Add option to strip (ignore) AAAA records of chosen domains

Add option to strip AAAA but leave A records, so request to particular site goes only through ipv4 (or vice-versa).

Example in PiHole's UI:
[domain.tld] [checkbox to block A or AAAA] [wildcard flag]

And that's my case: My ISP is ipv4 only, and to use ipv6 I'm using Hurricane Electric 6in4 tunnel. So my ipv6 outbound is in another country. And some sites that have both A and AAAA records are frequently shows wrong country. Sometimes it leads to "content is blocked in your country" or "your traffic is suspicious" things. The way to fix this is to write that site's domain in the hosts file with only ipv4 part. But that solution is not cool.

PS: Excuse me for posting it here, but Feature Requests category is not selectable.

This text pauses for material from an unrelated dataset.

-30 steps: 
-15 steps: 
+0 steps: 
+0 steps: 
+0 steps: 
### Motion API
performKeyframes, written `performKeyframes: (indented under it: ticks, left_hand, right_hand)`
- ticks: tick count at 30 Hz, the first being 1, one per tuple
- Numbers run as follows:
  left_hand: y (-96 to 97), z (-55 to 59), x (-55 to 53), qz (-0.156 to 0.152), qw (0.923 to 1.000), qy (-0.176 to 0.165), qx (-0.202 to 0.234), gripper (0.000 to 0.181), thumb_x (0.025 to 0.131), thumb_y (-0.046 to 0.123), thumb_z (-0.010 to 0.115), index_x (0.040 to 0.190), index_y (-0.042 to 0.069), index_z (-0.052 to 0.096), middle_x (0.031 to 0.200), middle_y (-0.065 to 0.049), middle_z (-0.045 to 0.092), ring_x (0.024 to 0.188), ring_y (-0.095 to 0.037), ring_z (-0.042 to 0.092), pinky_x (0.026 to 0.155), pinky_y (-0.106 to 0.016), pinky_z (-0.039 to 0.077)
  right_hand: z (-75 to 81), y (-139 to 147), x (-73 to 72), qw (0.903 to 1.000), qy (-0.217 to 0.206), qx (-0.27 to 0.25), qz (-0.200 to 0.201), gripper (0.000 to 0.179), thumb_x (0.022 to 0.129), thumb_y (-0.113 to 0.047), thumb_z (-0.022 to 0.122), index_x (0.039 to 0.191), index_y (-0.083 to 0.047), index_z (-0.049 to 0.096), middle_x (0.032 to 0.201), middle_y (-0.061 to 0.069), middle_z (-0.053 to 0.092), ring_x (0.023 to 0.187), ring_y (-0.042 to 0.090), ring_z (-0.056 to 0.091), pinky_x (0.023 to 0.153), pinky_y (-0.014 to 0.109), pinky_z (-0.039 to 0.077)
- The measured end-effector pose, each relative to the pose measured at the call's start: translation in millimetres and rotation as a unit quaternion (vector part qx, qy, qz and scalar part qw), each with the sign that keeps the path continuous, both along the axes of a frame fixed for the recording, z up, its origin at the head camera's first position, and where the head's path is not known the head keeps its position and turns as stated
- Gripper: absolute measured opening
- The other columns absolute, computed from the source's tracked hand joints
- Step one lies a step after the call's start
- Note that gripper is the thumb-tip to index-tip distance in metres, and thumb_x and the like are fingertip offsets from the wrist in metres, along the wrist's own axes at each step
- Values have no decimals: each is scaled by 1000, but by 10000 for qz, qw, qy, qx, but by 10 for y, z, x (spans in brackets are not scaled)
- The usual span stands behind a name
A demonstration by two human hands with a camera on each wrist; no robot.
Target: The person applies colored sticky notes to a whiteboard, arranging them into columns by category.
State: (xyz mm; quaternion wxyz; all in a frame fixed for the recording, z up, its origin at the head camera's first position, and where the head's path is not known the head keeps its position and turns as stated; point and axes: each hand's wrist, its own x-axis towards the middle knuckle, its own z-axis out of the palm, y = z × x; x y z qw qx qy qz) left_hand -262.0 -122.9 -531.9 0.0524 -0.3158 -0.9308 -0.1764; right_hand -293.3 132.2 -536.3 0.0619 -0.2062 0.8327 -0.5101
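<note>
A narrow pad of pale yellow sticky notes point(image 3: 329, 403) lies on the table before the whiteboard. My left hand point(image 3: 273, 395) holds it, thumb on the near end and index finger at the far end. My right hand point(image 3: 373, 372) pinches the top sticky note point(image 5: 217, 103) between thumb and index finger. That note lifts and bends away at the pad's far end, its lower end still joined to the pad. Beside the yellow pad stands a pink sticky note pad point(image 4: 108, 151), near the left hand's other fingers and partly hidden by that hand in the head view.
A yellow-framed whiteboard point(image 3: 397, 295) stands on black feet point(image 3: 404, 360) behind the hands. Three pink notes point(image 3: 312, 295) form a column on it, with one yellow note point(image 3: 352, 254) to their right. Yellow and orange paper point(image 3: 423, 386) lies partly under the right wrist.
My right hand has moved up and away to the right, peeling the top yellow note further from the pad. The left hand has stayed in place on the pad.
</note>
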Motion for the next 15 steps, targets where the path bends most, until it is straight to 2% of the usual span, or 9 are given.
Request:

That will be possible when the improved regex engine is merged into pihole master (currently in development branch). It will allow you to block certain query types. I use it to block all AAAA records, but it can be used for certain domains only.

Or in other words: The next official version of Pi-hole will have it

However, I don't think a UI setting should be added. Blocking AAAA queries isn't something you should do routinely. They are always harmless. When they do cause issues, the reason in always in a bad configuration somewhere.

If you block all AAAA then I may rise the question why you have a 6in4 tunnel at all?

New RegEx engine: Wouldn't it be computationally heavy?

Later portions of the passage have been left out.